I've seen and heard this enough that I thought I would give a quick share of how my group streamlined it and now absolutely love it.
First our complaint wasn't that it wasn't tactical. Our gripe was that it was cumbersome, clunky, and un-cinematic.
So we lightened it a lot. Continuing to read is not for the faint of heart. If you are tied to mechanics you will cringe and hunt us down.
A forward on our group: We are extremely hand wavy. Game books are just sources for settings and ideas. We loathe simulation and love narrative. We are all good at improv and all the GMs are facilitators. No one gets left behind, has their build nerfed, or loses viability when we look at a rule and go eh. If you make a character about navigation we are going to make sure navigating space is vital to the plot. All players get reasonable amounts of actions comparable to other players to which they can affect and resolve the plot. They must describe an action not state a mechanic. If there is a likelihood of failure a roll is made.

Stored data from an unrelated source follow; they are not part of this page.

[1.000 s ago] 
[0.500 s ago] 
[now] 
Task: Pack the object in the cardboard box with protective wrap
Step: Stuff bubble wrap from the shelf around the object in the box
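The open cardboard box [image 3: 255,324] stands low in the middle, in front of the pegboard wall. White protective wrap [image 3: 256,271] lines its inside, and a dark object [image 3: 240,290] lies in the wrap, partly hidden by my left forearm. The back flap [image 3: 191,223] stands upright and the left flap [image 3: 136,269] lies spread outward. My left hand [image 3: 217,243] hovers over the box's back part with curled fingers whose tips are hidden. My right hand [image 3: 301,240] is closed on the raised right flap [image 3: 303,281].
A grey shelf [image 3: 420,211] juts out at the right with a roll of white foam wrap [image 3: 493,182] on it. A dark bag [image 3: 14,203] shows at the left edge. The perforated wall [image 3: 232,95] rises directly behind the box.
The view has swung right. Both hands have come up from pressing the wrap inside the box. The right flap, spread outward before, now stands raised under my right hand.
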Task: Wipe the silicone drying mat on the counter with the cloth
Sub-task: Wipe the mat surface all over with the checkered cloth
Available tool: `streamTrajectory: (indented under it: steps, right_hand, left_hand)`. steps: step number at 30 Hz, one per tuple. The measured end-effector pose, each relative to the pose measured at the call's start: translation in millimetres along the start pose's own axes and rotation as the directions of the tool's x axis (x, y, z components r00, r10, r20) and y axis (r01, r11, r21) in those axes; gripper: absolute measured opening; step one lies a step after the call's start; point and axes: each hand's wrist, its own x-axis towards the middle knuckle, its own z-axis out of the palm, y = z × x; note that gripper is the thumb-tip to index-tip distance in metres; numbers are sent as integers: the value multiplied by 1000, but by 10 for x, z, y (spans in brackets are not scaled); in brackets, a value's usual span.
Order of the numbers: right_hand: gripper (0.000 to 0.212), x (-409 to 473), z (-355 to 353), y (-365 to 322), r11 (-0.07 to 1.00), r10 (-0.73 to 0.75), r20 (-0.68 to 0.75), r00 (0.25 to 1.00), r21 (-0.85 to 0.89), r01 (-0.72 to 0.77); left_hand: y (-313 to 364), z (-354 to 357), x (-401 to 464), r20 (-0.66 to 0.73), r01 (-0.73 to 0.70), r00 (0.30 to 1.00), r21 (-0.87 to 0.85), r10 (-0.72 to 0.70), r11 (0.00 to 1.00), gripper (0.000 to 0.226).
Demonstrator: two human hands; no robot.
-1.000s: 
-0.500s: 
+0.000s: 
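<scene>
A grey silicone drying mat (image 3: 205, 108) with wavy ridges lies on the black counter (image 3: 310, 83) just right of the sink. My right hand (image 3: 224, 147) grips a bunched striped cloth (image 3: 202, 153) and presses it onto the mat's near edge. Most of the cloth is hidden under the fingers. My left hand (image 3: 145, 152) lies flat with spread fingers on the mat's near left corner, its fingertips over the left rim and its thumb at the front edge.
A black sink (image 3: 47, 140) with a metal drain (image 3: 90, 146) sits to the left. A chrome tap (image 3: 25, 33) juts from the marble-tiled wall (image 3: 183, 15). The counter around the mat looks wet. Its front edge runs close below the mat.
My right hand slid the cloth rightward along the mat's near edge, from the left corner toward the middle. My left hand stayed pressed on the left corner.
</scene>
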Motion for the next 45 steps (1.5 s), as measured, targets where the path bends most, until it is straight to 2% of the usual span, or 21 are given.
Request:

So this whole speed differences, changing speeds, moving up 1 range band, to lose 2, to adding gunk for every so many silhouettes, and constantly having to be aware of relative gunk to other relative gunk was not good for us.
Here is what we wanted and assumed:
- A faster ship can get away if it wants to.
- A slower ship can get away from a faster ship if it's clever enough.
- Ships are in constant motion, lancing, and trading positions so that a ship can fire on his enemy's tail and receive return fire on that enemy's go bc that enemy has repositioned.
- Weapons are tuned to their optimal range. Closer doesn't always mean easier when you consider tracking and munition type.
- We were not going to track relative gunk to relative gunk, moving 1 and falling 2 every turn, dropping and climbing speed by 1.
- Pilot skill should matter more, but
- We stayed away from opposed rolls and resisted beefing handling since we found a stronger use for piloting skill affecting the combat.
Here are the rules we use:
- The ship that has the advantage via Gain the Advantage chooses the range band
- Attack difficulty is based on speed: Attacking a slower ship is easy, same is average, and faster is hard (based on relative movement if the action described calls for it, otherwise it's assumed you're going top speed) We are not tracking whether you are doing mach 1 or 2 when your ship goes to 5, bye gunky felicia, but if you tell a GM you're slowing down to avoid an obstacle or make a hard turn we will remember it on the next attack rolls because it was story driven and relevant.
- Silhouettes are just fighter, frieghter, and capital with smaller ships gaining boost and giving out setbacks. This plays to our group being freeform. We know a star destroyer is much larger than a CR-90 so we give the boost/ set back but if either one is against a fighter we really don't need to split nut hairs.
- If a pilot maintains Gta for 2 turns (spent strain for 2 maneuvers that were successful or the other pilot failed their check to gain the advantage and it comes back to the player again) it is not unreasonable for the player to describe a benefical situation, like being outside the opponents arc, under their guns, knew exactly which way they were going to break, chooses where the shot hits.
- Fighters make attacks with pilot skill since they are pointing with their ship. But blah blah gives them more concentrated xp. XP sinks aren't problem solvers, players and GMs are. Give the starfighter pilot 2 less xp if you want.
- We adopted the snap roll with the added caveat that using it strips advantage if you had it.
- Capital Ships don't target fighters. They shoot barrages that create obstacles which trigger pilot checks. Failed pilot checks could mean averting course, losing advantage, getting hit. Depends on the scene being described.
Boost dice are amazing! They are the best friend for conceptual role playing. They mean we don't have to track the gunk like speeds, but can add dice when the action calls for it. The tiefighter reminding us he is going max speed at close range against a slower frieghter so the frieghters guns don't track well is giving out hella set back dice and maintaing a function for that top speed. A wily pilot who slows down making for an easier target, then punching it to top speed next turn has a good chance of getting away, and provides a use for changing speeds. A bwing pilot making a case for his short range blasters having better tracking gives us opportunities to flavor different weapons without carrying extra mechanics from scene to scene. You can add boost and setback for ranges to maintain that function too.
If you are a conceptual, abstract, narrative first player, don't be scared to cut the fat. There are great space scenes in this system if you degunk it. I have seen many a group avoid space combat all together bc of the clunkiness, and that's ashame. Hope this gives some people brain storming ideas.